#### [Directions for this task]
Your task is to copy the listing exactly, with the pictures left out.

===== Recorded information

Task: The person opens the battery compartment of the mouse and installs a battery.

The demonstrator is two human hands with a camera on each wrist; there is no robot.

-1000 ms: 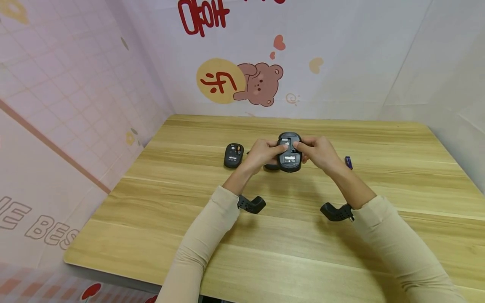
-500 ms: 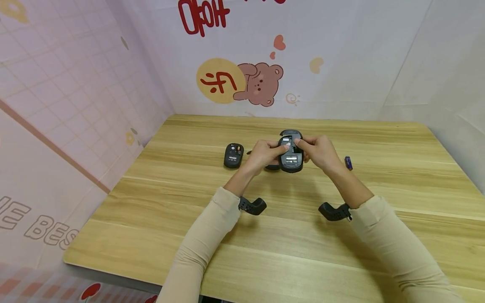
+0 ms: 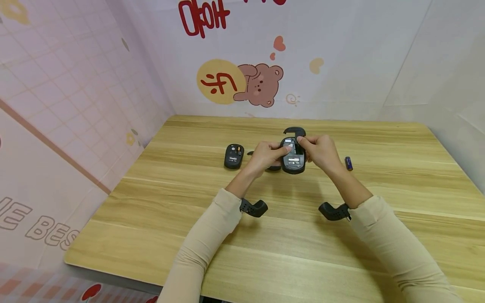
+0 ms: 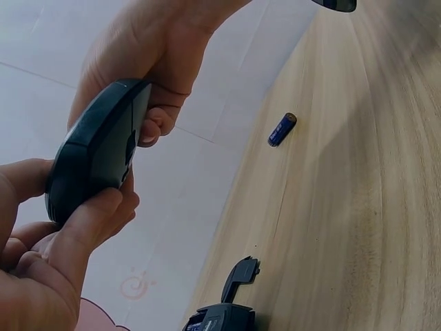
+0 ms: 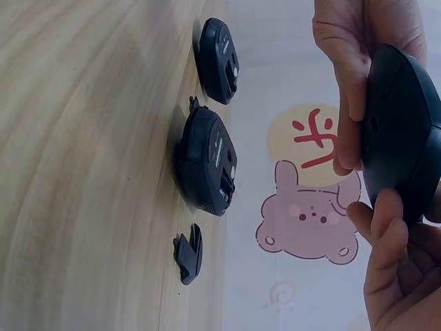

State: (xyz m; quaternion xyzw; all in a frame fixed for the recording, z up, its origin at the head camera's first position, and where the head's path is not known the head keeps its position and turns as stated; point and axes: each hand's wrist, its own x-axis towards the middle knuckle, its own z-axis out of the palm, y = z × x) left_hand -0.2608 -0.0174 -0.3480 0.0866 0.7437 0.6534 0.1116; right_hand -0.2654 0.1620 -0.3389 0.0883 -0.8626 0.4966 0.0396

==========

#### [Your solution]
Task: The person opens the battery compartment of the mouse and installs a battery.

The demonstrator is two human hands with a camera on each wrist; there is no robot.

-1000 ms: 
-500 ms: 
+0 ms: 
+0 ms: 
+0 ms: 

State: (xyz m; quaternion xyzw; all in a frame fixed for the recording, z up, its origin at the head camera's first position, and where the head's path is not known the head keeps its position and turns as stated; point and axes: each hand's wrist, its own x-axis towards the middle knuckle, its own z-axis out of the palm, y = z × x) left_hand -0.2608 -0.0174 -0.3480 0.0866 0.7437 0.6534 0.1116; right_hand -0.2654 0.1620 -0.3389 0.0883 -0.8626 0.4966 0.0396

The work for this exercise is now done.